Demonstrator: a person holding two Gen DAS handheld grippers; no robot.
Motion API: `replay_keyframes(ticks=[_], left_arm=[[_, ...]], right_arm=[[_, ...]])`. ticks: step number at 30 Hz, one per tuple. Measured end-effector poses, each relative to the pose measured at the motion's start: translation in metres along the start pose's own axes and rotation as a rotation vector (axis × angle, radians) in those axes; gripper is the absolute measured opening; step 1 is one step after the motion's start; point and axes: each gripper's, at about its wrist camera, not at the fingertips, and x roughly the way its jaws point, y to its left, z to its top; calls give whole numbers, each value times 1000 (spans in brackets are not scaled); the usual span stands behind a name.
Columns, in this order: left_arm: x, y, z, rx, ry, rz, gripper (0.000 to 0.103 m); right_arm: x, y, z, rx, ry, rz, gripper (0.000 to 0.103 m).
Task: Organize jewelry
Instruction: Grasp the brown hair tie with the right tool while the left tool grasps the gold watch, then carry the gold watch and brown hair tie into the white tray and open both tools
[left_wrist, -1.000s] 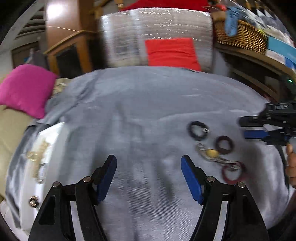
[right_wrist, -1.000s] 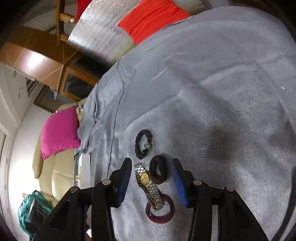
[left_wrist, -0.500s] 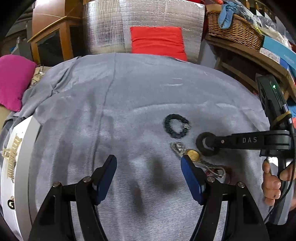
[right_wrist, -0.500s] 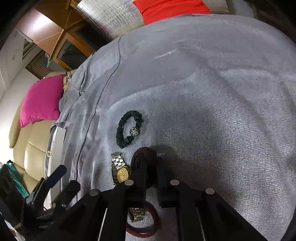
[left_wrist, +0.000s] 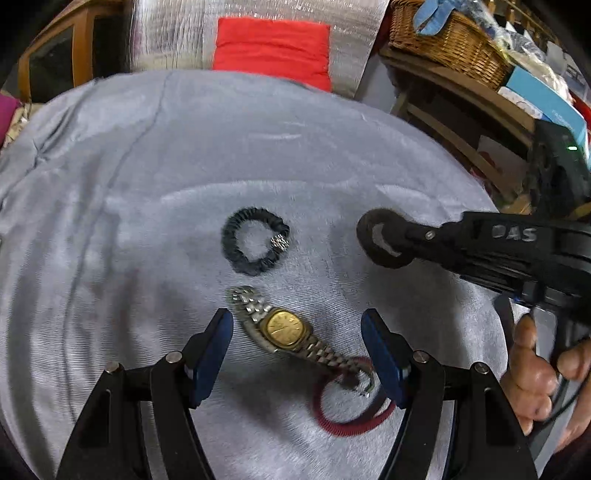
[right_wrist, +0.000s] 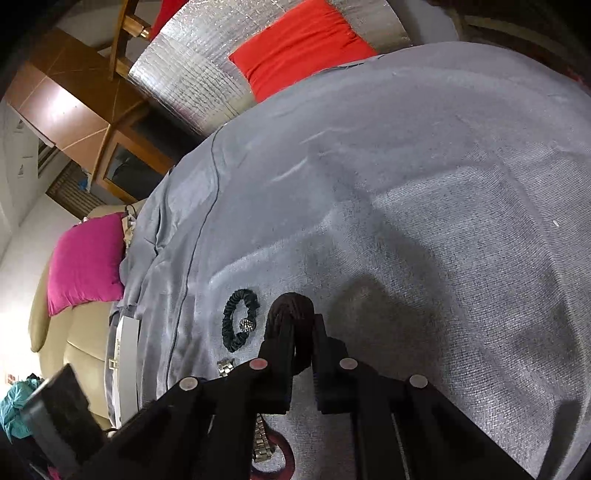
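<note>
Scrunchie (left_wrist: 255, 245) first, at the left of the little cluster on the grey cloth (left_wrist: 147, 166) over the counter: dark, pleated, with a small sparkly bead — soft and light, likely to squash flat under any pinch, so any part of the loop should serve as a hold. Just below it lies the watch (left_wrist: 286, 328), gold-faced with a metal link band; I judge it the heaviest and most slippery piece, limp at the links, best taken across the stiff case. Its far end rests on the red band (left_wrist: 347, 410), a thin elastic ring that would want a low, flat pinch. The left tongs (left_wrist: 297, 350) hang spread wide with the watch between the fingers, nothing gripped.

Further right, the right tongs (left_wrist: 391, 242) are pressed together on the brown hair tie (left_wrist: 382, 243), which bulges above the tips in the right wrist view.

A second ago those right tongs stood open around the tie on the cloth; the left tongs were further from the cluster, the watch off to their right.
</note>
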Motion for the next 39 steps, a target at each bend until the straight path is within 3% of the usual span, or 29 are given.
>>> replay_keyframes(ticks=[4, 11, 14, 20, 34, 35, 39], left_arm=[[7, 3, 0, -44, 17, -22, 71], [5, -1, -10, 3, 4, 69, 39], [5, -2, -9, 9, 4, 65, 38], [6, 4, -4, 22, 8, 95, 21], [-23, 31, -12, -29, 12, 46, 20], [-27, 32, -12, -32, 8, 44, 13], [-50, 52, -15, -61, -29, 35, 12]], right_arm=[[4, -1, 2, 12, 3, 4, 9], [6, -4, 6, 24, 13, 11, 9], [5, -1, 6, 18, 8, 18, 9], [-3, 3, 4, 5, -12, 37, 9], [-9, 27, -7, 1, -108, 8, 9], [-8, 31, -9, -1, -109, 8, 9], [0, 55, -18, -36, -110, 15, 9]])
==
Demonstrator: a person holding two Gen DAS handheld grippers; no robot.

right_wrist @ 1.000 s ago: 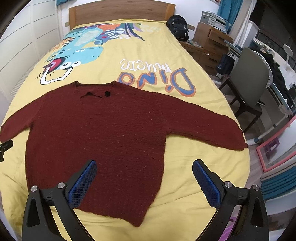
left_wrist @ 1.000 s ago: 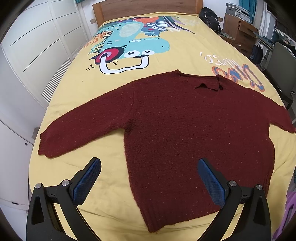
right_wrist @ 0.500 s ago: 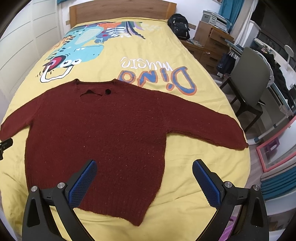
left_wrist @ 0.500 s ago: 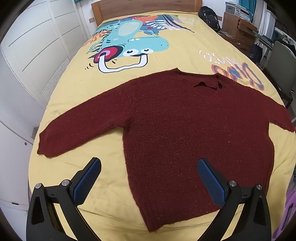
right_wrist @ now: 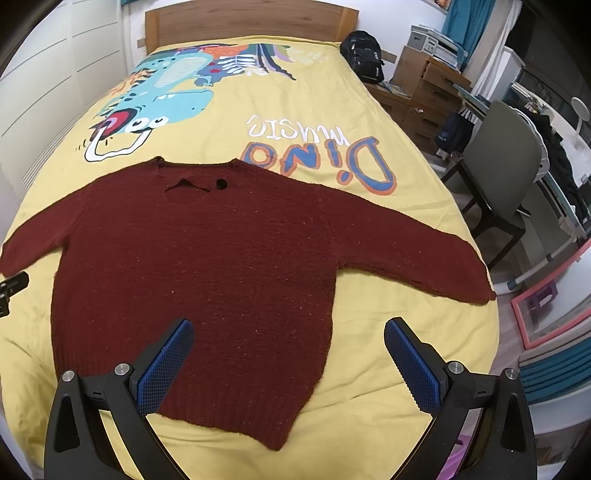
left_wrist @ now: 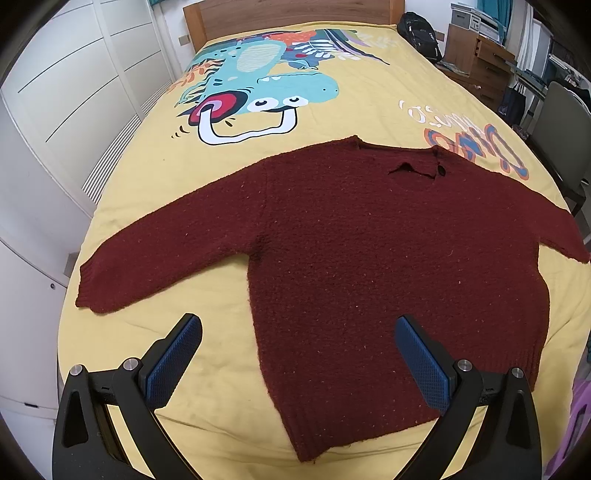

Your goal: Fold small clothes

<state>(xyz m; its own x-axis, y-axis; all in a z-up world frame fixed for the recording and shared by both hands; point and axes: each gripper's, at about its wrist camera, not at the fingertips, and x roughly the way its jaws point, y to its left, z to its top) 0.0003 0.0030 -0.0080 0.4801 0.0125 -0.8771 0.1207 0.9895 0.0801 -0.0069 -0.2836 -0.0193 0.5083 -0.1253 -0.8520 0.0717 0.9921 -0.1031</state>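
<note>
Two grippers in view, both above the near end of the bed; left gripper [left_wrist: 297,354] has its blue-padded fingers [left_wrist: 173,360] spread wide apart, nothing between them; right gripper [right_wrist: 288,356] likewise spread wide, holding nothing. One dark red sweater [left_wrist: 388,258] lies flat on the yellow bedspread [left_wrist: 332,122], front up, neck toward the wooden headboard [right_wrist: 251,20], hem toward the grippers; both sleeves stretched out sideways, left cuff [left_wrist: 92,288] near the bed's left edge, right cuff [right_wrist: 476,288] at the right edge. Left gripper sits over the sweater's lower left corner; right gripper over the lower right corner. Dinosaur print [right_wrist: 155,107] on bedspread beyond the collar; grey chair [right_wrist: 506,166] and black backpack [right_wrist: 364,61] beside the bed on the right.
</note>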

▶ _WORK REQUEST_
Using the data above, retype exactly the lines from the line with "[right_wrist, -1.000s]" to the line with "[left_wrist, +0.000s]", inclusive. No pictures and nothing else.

▶ _SOLUTION_
[right_wrist, -1.000s] 
[left_wrist, -0.500s] 
[right_wrist, -0.500s] 
[left_wrist, +0.000s] 

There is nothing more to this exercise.